Beberapa penelitian menunjukkan bahwa ekstrak keladi tikus memiliki aktivitas biologis yang berpotensi membantu menghambat perkembangan sel kanker.
Kandungan Senyawa Aktif Keladi Tikus
Keladi tikus mengandung berbagai senyawa bioaktif yang diyakini berperan dalam aktivitas farmakologisnya, antara lain:
- Glikosfingolipid
- Alkaloid
- Triterpenoid
- Flavonoid
- Fitol
- Campesterol
Hasil Penelitian Keladi Tikus terhadap Sel Kanker
Berbagai penelitian ilmiah telah menguji potensi ekstrak keladi tikus terhadap beberapa jenis sel kanker.
Pengujian dilakukan baik pada kultur sel di laboratorium (in vitro) maupun pada hewan percobaan. Beberapa jenis sel kanker yang pernah diteliti antara lain:
- Sel kanker payudara
- Sel kanker lidah
- Sel kanker hati
- Sel kanker darah
- Sel kanker limpa
- Sel kanker serviks
- Sel kanker paru-paru
- Sel kanker usus
- Antiproliferasi – menghambat pertumbuhan sel kanker
- Apoptosis – membantu memicu kematian sel kanker secara alami
- Sitotoksik – bersifat toksik terhadap sel abnormal
- Antiinflamasi – mengurangi peradangan
- Perbaikan morfologi sel
Temuan ini menunjukkan bahwa keladi tikus memiliki potensi sebagai herbal pendukung dalam terapi kanker, meskipun masih diperlukan penelitian lebih lanjut pada manusia.

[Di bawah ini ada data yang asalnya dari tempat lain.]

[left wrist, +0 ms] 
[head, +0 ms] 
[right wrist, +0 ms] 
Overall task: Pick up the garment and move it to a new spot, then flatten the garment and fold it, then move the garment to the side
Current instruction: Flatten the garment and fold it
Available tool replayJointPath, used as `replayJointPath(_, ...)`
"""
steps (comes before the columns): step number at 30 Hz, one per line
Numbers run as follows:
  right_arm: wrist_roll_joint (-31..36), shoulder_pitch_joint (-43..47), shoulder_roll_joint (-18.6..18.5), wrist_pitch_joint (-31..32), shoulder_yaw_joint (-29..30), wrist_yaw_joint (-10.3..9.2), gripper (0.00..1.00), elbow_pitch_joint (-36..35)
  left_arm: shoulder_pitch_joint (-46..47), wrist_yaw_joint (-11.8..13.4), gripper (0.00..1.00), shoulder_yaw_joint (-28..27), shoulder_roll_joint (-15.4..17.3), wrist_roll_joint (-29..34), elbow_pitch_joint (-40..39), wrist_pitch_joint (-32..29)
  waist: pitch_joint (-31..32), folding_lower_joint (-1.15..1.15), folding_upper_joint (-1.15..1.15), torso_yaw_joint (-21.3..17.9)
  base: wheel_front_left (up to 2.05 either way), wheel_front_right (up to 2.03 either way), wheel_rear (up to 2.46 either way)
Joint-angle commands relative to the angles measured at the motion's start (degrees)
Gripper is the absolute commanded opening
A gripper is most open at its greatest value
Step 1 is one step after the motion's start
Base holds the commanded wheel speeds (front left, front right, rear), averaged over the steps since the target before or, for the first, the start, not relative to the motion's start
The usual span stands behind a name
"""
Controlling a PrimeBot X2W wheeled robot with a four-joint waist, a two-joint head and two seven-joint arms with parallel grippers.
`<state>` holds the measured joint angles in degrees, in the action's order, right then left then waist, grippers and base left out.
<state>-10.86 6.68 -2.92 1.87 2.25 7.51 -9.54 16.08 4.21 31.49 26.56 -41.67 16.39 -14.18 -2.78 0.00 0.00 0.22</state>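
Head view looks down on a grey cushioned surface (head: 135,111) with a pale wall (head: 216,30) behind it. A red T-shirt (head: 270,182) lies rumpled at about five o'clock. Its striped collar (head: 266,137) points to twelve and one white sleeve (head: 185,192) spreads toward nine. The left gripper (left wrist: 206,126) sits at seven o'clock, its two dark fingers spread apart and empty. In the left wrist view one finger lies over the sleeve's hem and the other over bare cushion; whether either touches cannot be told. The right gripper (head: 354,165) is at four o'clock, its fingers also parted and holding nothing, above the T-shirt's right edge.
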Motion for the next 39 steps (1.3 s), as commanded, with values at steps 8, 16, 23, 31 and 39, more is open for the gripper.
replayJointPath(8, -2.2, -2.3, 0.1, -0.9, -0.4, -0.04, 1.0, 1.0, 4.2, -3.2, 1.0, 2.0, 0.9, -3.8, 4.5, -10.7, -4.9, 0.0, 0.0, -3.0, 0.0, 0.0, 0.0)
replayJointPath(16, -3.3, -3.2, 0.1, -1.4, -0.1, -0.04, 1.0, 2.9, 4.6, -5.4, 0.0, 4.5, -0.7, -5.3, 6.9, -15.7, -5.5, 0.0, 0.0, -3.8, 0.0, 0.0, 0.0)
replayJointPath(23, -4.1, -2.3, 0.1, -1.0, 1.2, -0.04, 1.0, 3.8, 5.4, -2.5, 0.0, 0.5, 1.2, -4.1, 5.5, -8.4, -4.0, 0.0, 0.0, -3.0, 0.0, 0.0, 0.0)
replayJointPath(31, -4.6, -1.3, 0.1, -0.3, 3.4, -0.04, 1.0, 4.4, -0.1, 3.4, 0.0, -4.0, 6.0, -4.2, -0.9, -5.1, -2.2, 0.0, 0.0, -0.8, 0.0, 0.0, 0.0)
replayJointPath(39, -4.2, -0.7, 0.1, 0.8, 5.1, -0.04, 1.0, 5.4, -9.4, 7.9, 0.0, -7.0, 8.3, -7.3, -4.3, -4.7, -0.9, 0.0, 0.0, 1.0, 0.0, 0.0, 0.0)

Keladi tikus merupakan salah satu tanaman herbal yang memiliki potensi besar dalam mendukung terapi kesehatan, terutama bagi penderita kanker. Kandungan senyawa aktif seperti flavonoid, alkaloid, dan triterpenoid diketahui memiliki aktivitas biologis yang dapat membantu menghambat perkembangan sel kanker.
Meski demikian, penggunaan keladi tikus tetap harus dilakukan secara bijak dan tidak menggantikan terapi medis utama. Herbal ini lebih tepat digunakan sebagai terapi pendamping untuk membantu meningkatkan daya tahan tubuh dan kualitas hidup pasien.
Referensi
- Harhari, K. P. Y., Supriatno, S., & Medawati, A. (2016). Daya Hambat Ekstrak Etanol Daun Keladi Tikus (Typhonium flagelliforme Lodd.) terhadap Proliferasi Sel Kanker Lidah Manusia (Sp-c1) secara In Vitro. Mutiara Medika.
- Crystalia, A., & Hillary, H. (2022). Anticancer Activity of Typhonium flagelliforme: A Systematic Review. Indonesian Journal of Life Sciences.
- BRIN – Data kematian kanker di Indonesia.